Neue chinesische Musikplattform: Baidu kündigt Piratenfreundschaft auf

Baidu startet mit "Ting" einen legalen Online-Musikdienst - nach einem Deal mit westlichen Plattenfirmen. Jetzt ist Schluss mit den Links auf Plattformen mit unlizensierten Sounds.

Ting ist das neue Ding. Tabelle: Baidu Ting

Bisher galt Baidu als Heimathafen der Internetpiraterie. Der größte chinesische Suchmaschinenanbieter – er hält 74 Prozent des Marktes – landete sogar auf den ersten Platz der schwarzen Liste des US-amerikanischen Branchenverbandes der Musikindustrie (RIAA), noch vor illegalen Austauschplattformen wie etwa Pirate Bay. Denn über baidu.com sind mit Stichwörtern wie "mp3" oder "Download" Websites einfach zu finden, auf denen Songs zum illegalen Herunterladen verfügbar sind. Solche Treffer werden dagegen bei Google oder Bing gefiltert.

Nun startet Baidu einen legalen Musikdienst. Auf "Ting" steht lizenzierte Musik zu Verfügung, die die UserInnen entweder kostenlos streamen oder gegen eine pauschale Geldsumme herunterladen können. Neben der fixen Gebühr fürs Downloaden wird der Musikdienst durch Werbung finanziert.

Um die neue Plattform mit internationaler Musik zu versorgen, hat das Unternehmen kürzlich eine Vertriebsvereinbarung mit One-Stop-China getroffen. Hinter diesem Namen steckt das chinesische Joint Venture von Universal Music, Sony Music Entertainment und Warner Music. Die großen Plattenfirmen erzürnten sich bis dato über den sorglosen Umgang Baidus mit dem Urheberrecht. Mehrfach hatten sie gegen das Beijinger Unternehmen vor chinesischen Gerichten geklagt - jedoch ohne Erfolg, da die Richter Baidu jedes Mal zugute hielten, dass die Suchmaschine nicht selbst illegale Inhalte anbietet.

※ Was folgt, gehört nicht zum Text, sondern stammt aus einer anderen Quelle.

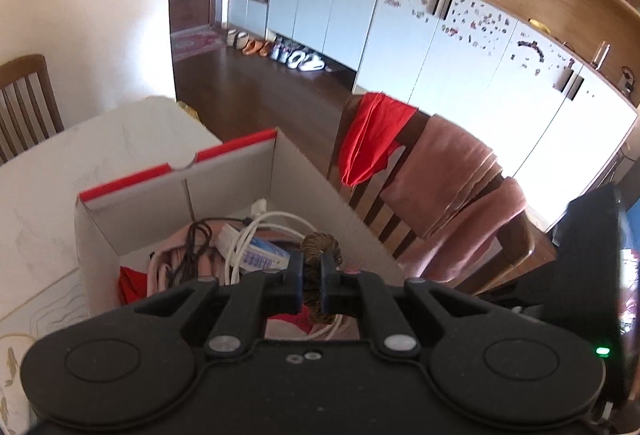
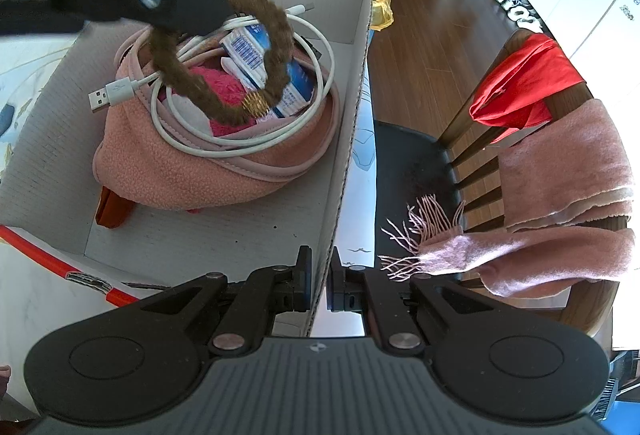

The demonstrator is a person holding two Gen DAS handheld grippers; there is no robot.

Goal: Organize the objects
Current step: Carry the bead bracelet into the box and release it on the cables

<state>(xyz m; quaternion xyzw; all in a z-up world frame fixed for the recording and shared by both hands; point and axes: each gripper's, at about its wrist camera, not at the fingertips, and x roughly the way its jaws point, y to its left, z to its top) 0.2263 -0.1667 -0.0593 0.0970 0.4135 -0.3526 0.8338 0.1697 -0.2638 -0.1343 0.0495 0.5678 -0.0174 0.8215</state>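
Observation:
A white cardboard box (image 2: pixel 344 171) with red rims stands on the table. In it lie a pink fleece hat (image 2: pixel 168 171), a coiled white USB cable (image 2: pixel 240 147) and a blue-white packet (image 2: pixel 248 51). My left gripper (image 1: pixel 311 277) is shut on a brown furry hair band (image 1: pixel 320 243) and holds it above the box; the band hangs as a loop over the contents in the right wrist view (image 2: pixel 188 83). My right gripper (image 2: pixel 319 279) is shut on the box's right wall near its front corner.
A wooden chair (image 2: pixel 472 139) with a black seat stands right of the table, draped with a red cloth (image 2: pixel 524 83) and a pink fringed scarf (image 2: pixel 560 195). Another chair (image 1: pixel 24 103) stands at the table's far side. White cabinets (image 1: pixel 440 47) line the room.

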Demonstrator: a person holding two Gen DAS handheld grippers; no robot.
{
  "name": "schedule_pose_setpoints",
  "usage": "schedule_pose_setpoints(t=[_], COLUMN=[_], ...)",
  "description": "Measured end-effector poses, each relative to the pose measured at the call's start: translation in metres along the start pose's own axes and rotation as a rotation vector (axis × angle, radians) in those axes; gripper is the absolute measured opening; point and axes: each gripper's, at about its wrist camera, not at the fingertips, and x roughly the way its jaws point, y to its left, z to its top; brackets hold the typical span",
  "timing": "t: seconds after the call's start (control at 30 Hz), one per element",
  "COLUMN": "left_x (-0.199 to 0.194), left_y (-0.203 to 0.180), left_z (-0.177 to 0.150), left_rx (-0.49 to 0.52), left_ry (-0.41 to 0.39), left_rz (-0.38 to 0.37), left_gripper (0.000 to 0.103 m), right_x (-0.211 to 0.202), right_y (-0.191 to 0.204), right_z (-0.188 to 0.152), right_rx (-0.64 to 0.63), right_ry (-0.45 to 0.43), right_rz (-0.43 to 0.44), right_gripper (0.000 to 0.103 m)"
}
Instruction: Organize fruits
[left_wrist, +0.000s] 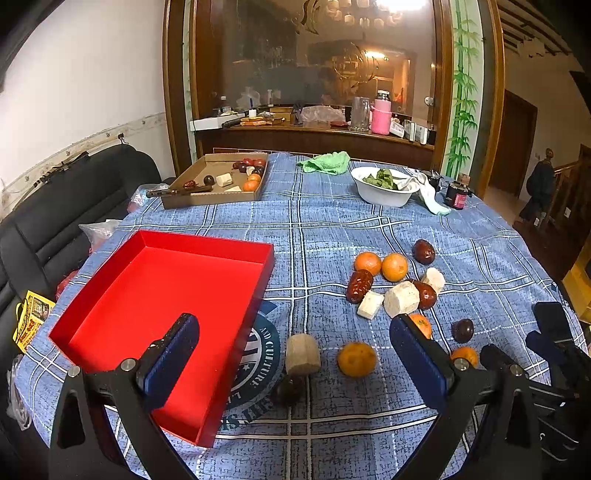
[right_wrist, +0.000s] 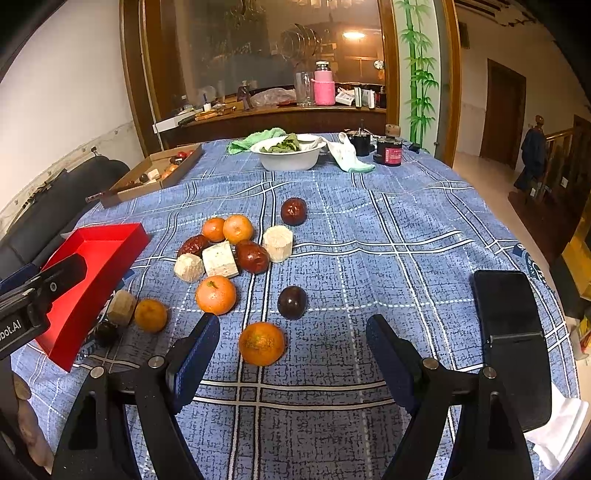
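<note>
An empty red tray (left_wrist: 155, 314) lies on the blue plaid tablecloth at the left; it also shows in the right wrist view (right_wrist: 92, 273). Loose fruit lies to its right: several oranges (left_wrist: 357, 359) (right_wrist: 261, 343), dark red dates (left_wrist: 359, 286) (right_wrist: 292, 302) and pale sugarcane chunks (left_wrist: 401, 298) (right_wrist: 220, 259). A tan chunk (left_wrist: 303, 353) and a dark fruit (left_wrist: 289, 390) lie beside the tray. My left gripper (left_wrist: 295, 347) is open and empty above the tan chunk. My right gripper (right_wrist: 291, 341) is open and empty, an orange between its fingers.
A cardboard box (left_wrist: 214, 181) with more fruit sits at the far left. A white bowl of greens (left_wrist: 386, 186) (right_wrist: 288, 151), a green cloth (left_wrist: 327, 161) and a small jar (right_wrist: 388, 150) stand at the back. A black phone (right_wrist: 509, 332) lies at the right.
</note>
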Motion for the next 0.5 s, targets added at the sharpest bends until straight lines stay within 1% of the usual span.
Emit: schedule_pose_setpoints(t=[0.33, 0.47, 0.5], left_x=[0.007, 0.011, 0.013], left_y=[-0.001, 0.004, 0.004], left_z=[-0.002, 0.0, 0.0], left_rx=[-0.003, -0.011, -0.008], left_ry=[0.026, 0.036, 0.044], left_rz=[-0.015, -0.058, -0.082], left_gripper=[0.103, 0.103, 0.103], right_x=[0.004, 0.005, 0.005], right_y=[-0.005, -0.008, -0.008], right_z=[-0.002, -0.004, -0.004], right_rx=[0.003, -0.007, -0.012], right_ry=[0.011, 0.022, 0.022], right_rz=[0.002, 0.007, 0.008], right_gripper=[0.085, 0.085, 0.085])
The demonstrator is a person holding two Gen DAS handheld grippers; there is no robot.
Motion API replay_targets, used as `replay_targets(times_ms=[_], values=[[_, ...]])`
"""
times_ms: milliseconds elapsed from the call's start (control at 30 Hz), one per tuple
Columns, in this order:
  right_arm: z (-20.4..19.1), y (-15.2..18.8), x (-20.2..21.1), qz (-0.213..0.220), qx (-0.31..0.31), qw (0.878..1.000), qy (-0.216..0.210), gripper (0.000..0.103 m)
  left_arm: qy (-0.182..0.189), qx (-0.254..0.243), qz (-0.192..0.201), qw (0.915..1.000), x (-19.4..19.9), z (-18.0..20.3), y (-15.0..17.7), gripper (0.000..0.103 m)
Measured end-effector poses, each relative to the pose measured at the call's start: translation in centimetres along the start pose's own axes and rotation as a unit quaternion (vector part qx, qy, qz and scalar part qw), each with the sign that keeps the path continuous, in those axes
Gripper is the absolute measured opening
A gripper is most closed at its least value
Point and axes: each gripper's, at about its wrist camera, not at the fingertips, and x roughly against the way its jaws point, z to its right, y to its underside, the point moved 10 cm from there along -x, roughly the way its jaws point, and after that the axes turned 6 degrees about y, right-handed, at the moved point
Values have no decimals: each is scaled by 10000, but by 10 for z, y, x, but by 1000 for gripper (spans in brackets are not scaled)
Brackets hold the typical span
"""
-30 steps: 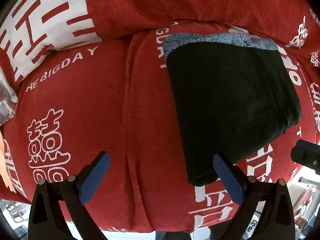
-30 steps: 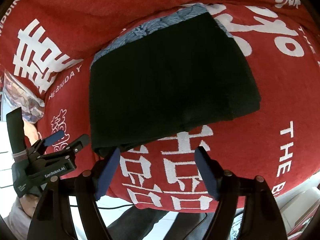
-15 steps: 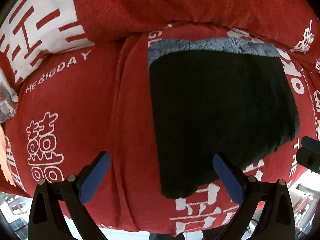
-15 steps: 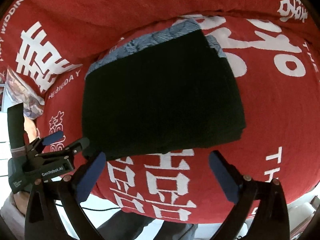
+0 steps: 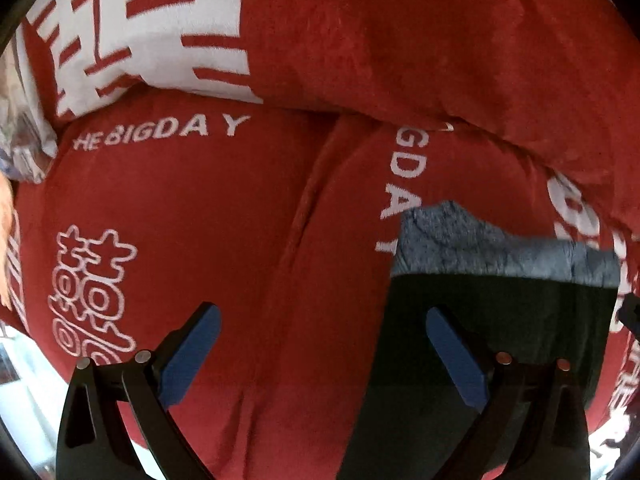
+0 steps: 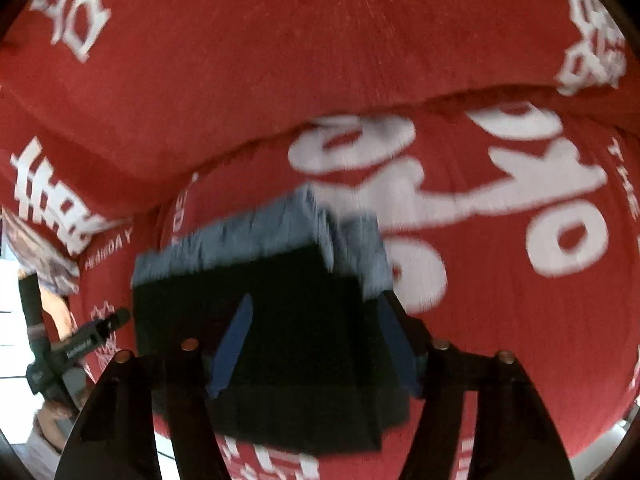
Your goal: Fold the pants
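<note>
Folded black pants lie on a red blanket that covers a sofa seat. A grey-blue patterned garment shows under their far edge. My left gripper points down and is open, its right pad over the pants' left edge and its left pad above bare blanket. My right gripper has its jaws closing, with the right part of the pants between them; the view is blurred. The left gripper also appears at the lower left of the right wrist view.
The sofa's back cushion, red with large white characters, rises just behind the seat. A pale patterned cloth sits at the far left. A hand holds the left gripper. Bright floor shows past the seat's front edge.
Both grippers moved forward over the pants, which now sit low in both views. The right jaws widened, then narrowed around the pants' right part. The left jaws stayed wide.
</note>
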Motion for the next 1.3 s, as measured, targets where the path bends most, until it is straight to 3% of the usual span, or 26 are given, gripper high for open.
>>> replay_targets(times_ms=[100, 133, 167, 200, 300, 633, 1300], values=[[-2, -21, -16, -72, -65, 9996, -271, 65, -49, 56, -4, 10000, -10, 2, 1, 103], [-3, -24, -23, -152, -49, 9994, -312, 59, -76, 66, 7, 9999, -13, 2, 2, 103], [-3, -25, -30, -262, -6, 9992, -308, 33, -92, 86, 21, 9999, -14, 2, 3, 103], [-5, -24, -36, -353, 40, 9988, -350, 25, -98, 100, 30, 9999, -15, 2, 4, 103], [-5, -22, -36, -250, 221, 9991, -261, 20, -90, 85, 44, 9999, -16, 2, 6, 103], [3, -12, -34, -284, 274, 9992, -93, 18, -319, -233, 120, 9991, -10, 10, 6, 103], [10, 19, -24, -366, 287, 9989, -60, 18, -290, -293, 137, 9991, -4, 13, 13, 103]])
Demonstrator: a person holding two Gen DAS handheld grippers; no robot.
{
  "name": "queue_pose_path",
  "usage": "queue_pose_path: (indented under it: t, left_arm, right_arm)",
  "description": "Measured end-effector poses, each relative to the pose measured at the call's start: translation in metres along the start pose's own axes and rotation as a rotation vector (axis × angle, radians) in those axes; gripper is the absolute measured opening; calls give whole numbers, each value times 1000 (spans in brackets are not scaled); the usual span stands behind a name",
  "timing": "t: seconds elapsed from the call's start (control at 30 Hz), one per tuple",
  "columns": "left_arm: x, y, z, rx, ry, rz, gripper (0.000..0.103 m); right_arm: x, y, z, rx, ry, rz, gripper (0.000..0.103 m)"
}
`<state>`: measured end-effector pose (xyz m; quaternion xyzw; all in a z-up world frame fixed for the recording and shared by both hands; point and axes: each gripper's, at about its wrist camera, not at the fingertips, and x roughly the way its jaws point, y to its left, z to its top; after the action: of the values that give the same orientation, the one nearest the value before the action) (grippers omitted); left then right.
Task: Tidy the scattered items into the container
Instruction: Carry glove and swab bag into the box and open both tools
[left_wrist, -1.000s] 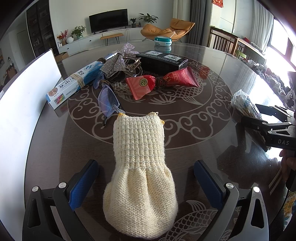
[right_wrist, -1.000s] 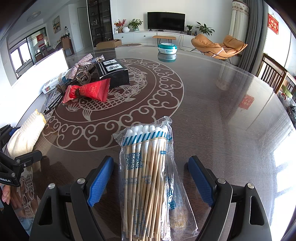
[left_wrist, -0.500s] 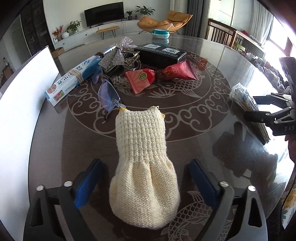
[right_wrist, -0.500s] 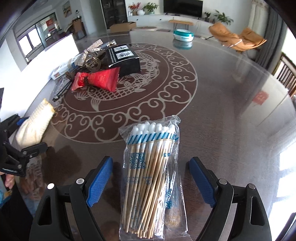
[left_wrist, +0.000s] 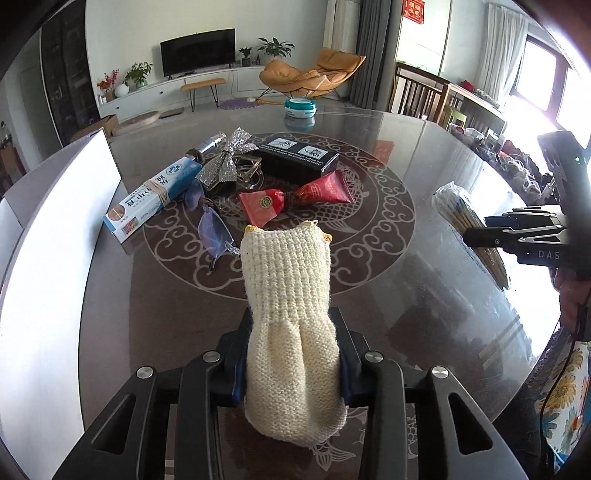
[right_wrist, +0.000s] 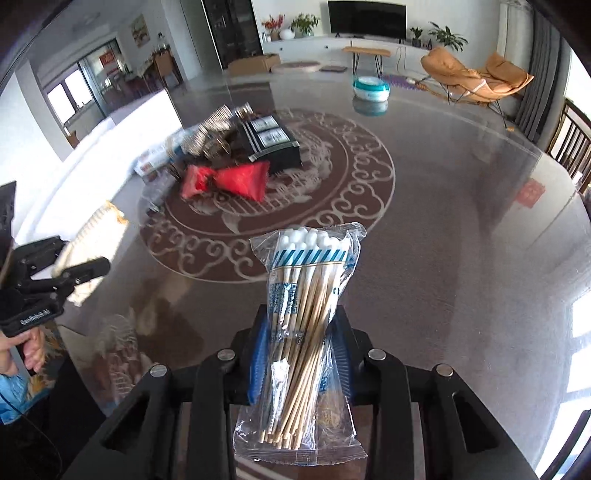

Genaue Inhalt des Vertrags nicht bekannt

Jetzt setzt der neue Vertrag den jahreslangen Rechtsstreitigkeiten ein Ende. Durch ihn gewähren Universal, Warner und Sony der Suchmaschine Zugriff auf ihre Kataloge, sowohl auf das vorhandene Musikarchiv als auch auf neue Veröffentlichungen innerhalb der nächsten zwei Jahre. Im Gegenzug werden die Rechteeigentümer für jedes Abspielen und jeden Download eine kleine Summe bekommen.

Auch wenn der genaue Inhalt des Vertrags nicht bekannt ist, vermuten Experten, dass Baidu den drei Major-Labels auch Daten über seine UserInnen und deren Umgang mit Musik liefern wird. Für die Plattenfirmen wäre dies ein Mittel, das chinesische Publikum besser einschätzen zu können und dementsprechend ihr dortiges Marketing zu verfeinern.

Ting ist ein wesentlicher Teil der neuen wirtschaftlichen Strategie, mit der Baidu gegen die zunehmende Konkurrenz durch andere chinesische Suchmaschinen wie Tencent oder Alibaba. Der Suchmaschinenanbieter setzt nämlich auf Diversifikation. In den vergangenen Jahren hatte er schon eine eigene Online-Enzyklopädie, eigene Dienste für elektronischen Handel, Videos, Stadtpläne und ein eigenes soziales Netzwerk gestartet.

Wenn Ting nun denselben Erfolg wie andere legale Musikplattformen erzielt, wird Baidu seinen strategischen Umschwung nicht bereuen. Denn der schwedische Anbieter Spotify und sein französischer Konkurrent Deezer zählen in ihren Verbreitungsgebieten jeweils schon mehr als 10 Millionen NutzerInnen. Ting muss aber auf seiner Rechnung haben, dass in China laut Angebe des Weltverbandes der Phonoindustrie derzeit 99 Prozent der Online-Musik illegal aus dem Netz gezogen wird. Ob die Sitten der chinesischen InternetuserInnen sich so einfach verändern lassen, bleibt fraglich.